As we described in the theory earlier, we can enable a hashing algorithm in the shard key definition to prevent this:
mongo --eval 'sh.shardCollection("shardtest.collection", {"_id":"hashed"});'
If we now re-insert the same data, and look at the sharding distribution, we see it created very different ranges of values for the shard key:
mongos> sh.status()
--- Sharding Status ---
…
databases:
{ "_id" : "shardtest", "primary" : "sh1", "partitioned" : true }
shardtest.collection
shard key: { "_id" : "hashed" }
unique: false
balancing: true
chunks:
sh1 3
sh2 4
sh3 3
{ "_id" : { "$minKey" : 1 } } -->> { "_id" : NumberLong("-6148914691236517204") } on : sh3 Timestamp(4, 0)

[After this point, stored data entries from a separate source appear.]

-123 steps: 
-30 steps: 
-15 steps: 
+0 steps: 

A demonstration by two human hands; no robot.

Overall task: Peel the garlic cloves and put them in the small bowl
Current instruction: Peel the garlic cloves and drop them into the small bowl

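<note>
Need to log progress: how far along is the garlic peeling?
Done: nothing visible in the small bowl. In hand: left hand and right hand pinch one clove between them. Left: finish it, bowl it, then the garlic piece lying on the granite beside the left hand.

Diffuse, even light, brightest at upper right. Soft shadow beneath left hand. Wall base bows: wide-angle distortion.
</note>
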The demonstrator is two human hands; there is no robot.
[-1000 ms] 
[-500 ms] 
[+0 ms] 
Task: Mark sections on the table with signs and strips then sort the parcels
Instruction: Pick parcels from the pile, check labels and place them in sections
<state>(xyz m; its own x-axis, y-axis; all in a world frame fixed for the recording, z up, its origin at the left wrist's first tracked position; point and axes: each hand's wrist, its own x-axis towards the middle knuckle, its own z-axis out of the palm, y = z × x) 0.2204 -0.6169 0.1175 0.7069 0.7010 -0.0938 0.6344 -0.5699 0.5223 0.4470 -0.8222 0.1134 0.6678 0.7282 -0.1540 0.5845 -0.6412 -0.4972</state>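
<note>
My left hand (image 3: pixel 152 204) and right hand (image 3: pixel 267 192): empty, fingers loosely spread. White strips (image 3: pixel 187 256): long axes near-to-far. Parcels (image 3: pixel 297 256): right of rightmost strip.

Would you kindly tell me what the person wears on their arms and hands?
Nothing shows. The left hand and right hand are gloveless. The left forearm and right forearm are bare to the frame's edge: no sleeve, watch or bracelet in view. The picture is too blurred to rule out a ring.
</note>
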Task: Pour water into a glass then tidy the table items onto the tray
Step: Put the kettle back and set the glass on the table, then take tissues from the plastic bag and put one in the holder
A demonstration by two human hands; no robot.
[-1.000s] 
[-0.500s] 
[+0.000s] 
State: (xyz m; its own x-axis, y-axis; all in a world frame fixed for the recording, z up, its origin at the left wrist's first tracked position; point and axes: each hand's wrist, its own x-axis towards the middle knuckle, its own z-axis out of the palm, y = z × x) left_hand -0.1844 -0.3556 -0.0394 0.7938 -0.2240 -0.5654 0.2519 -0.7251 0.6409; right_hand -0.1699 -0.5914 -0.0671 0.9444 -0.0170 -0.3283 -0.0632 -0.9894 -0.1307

{ "_id" : NumberLong("-6148914691236517204") } -->> { "_id" : NumberLong("-4643409133248828314") } on : sh1 Timestamp(4, 1)
{ "_id" : NumberLong("-4643409133248828314") } -->> { "_id" : NumberLong("-3078933977000923388") } on : sh1 Timestamp(3, 12)
{ "_id" : NumberLong("-3078933977000923388") } -->> { "_id" : NumberLong("-3074457345618258602") } on : sh1 Timestamp(3, 13)
{ "_id" : NumberLong("-3074457345618258602") } -->> { "_id" : NumberLong(0) } on : sh2 Timestamp(3, 4)
{ "_id" : NumberLong(0) } -->> { "_id" : NumberLong("1545352804953253256") } on : sh2 Timestamp(3, 8)
{ "_id" : NumberLong("1545352804953253256") } -->> { "_id" : NumberLong("3067091117957092580") } on : sh2 Timestamp(3, 9)
{ "_id" : NumberLong("3067091117957092580") } -->> { "_id" : NumberLong("3074457345618258602") } on : sh2 Timestamp(3, 10)
{ "_id" : NumberLong("3074457345618258602") } -->> { "_id" : NumberLong("6148914691236517204") } on : sh3 Timestamp(3, 6)
{ "_id" : NumberLong("6148914691236517204") } -->> { "_id" : { "$maxKey" : 1 } } on : sh3 Timestamp(3, 7)
As shown in the status above, the shards have the same number of chunks assigned to them. As the hashing algorithm ensures the hashed values are nonlinear, our linear inserts have now been inserted across all shards. In our test case, inserts were performed by a single thread; but in a production environment with high concurrency, the difference in write performance has improved greatly.
Conclusion
In this first part we have shown how MongoDB sharding works, and how to set up your own sharded environment. Making the choice for a shard key should not be taken lightly: it determines the effectiveness of your sharded cluster and can’t be altered afterwards.
In the next part of the sharding series we will focus on what you need to know about monitoring and maintaining shards.